The languages compared are OCaml, C++, and Python (one person suggested that I also add Go, so I did). In OCaml I used the single linked list type from the standard library, but reimplemented list folding myself because late at night I thought the List.fold_list is not tail recursive and would cause a stack overflow (actually, it is and I've done extra work). In C++ I used the std::list template and iterator. In Python, I used the standard list class. In Go, I used the "container/list" package from the standard library.

You can view the source code and the testing session protocol here. Here are aggregated resulsts:

Wall time (average of three runs), measured with the usual UNIX time utility:

OCaml: 0.76s
C++ (gcc default): 1.45s
C++ (gcc -O2): 0.62s
Python: 2.18s Go: 3.3s

Memory consumption measured with valgrind/massif (except for Go, which doesn't work with valgrind and required code modification to use its native pprof tool):

OCaml: 146MiB
C++: 230MiB
Python: 347MiB
Go: 190MiB

It should be noted that sum types are not objects, and a more "fair" comparison should have been done with a linked list implemented through OCaml objects, but they are expressive enough to let you have a linked list without objects, so...

Libraries

There aren't as many of them as for more popular languages, though not as bad as some make it to look. You can browse libraries available from the official OPAM repository here, the list is always growing.

You can also interface with C libraries without writing C code, through the ctypes library.

Limitations

There are some very genuine issues with OCaml (just like with any other language).

First, the standard library is quite... spartan. This is what spawned a few alternative "standard libraries" that haven't become really standard because they would break the old code. It's not like Python where you can find bindings for SQLite and a JSON parser right in the standard library. Installing libraries from OPAM is trivial so this isn't much of an issue, but you do need to make some decisions what to use.

Second, the garbage collector in mainline OCaml is single-threaded, and the runtime library has a global lock (Python users are familiar with GIL, this is the same thing). This means for effective parallel computations one needs to use subprocesses rather than threads (concurrency is a different thing). Runtimes without global locks do exist (for Python, OCaml, and Haskell alike), the problem is how to make them as fast as globcal lock runtimes for single-threaded applications, so they are not the default in any of those.

As I said, it also lacks ad-hoc polymorphism. It was sacrificed to make type inference decidable, but it can be annoying sometimes, for example, you cannot mix integers and floats in the same expression without explicit conversion. The alternative to is is "functors": modules that can be parameterized by other modules, which are powerful but not very concise or easy to write.
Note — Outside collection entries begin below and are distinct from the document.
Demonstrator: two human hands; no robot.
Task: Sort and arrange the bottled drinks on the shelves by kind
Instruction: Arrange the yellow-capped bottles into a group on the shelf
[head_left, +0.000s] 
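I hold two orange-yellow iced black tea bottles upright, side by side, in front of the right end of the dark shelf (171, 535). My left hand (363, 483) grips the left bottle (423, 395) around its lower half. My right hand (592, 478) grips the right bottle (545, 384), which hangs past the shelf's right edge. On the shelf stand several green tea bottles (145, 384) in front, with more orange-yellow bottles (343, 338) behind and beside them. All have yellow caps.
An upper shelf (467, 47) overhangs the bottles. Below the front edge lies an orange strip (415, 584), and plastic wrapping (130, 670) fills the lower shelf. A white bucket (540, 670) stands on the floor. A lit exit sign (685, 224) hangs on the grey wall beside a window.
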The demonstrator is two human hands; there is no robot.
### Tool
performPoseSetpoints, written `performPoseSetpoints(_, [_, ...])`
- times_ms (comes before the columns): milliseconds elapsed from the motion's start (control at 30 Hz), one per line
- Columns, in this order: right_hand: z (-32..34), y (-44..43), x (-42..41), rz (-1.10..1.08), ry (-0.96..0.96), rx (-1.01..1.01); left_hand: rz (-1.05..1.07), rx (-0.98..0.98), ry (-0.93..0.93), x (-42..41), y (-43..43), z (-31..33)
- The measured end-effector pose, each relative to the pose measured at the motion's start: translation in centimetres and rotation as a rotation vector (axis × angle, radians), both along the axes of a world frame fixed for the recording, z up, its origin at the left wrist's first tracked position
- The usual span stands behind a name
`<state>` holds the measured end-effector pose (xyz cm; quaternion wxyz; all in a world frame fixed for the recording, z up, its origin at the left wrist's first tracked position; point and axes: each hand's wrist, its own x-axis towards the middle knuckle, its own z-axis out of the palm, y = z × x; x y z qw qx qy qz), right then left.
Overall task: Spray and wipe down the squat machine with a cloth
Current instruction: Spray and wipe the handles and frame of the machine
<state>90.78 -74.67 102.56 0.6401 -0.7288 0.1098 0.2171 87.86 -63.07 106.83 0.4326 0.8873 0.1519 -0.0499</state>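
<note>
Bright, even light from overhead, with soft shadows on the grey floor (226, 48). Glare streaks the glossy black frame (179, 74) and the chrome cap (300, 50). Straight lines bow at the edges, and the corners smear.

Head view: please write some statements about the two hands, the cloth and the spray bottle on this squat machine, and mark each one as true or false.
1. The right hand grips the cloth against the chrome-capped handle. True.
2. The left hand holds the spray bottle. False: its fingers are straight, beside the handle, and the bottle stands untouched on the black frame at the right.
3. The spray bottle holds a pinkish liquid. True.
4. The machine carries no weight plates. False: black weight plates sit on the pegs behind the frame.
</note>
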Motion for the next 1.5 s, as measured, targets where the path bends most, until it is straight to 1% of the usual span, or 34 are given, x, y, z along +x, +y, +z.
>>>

There is also no (easy) reflection, since it's normally compiled to native code and doesn't keep any type information in executables (apart from a special case called "polymorphic variants" that is used for implementing a form dynamic typing within a statically typed program). You can't address record fields or object members by names converted from strings, or iterate through them. Any metaprogramming can only happen at compile time (there are syntax extensions).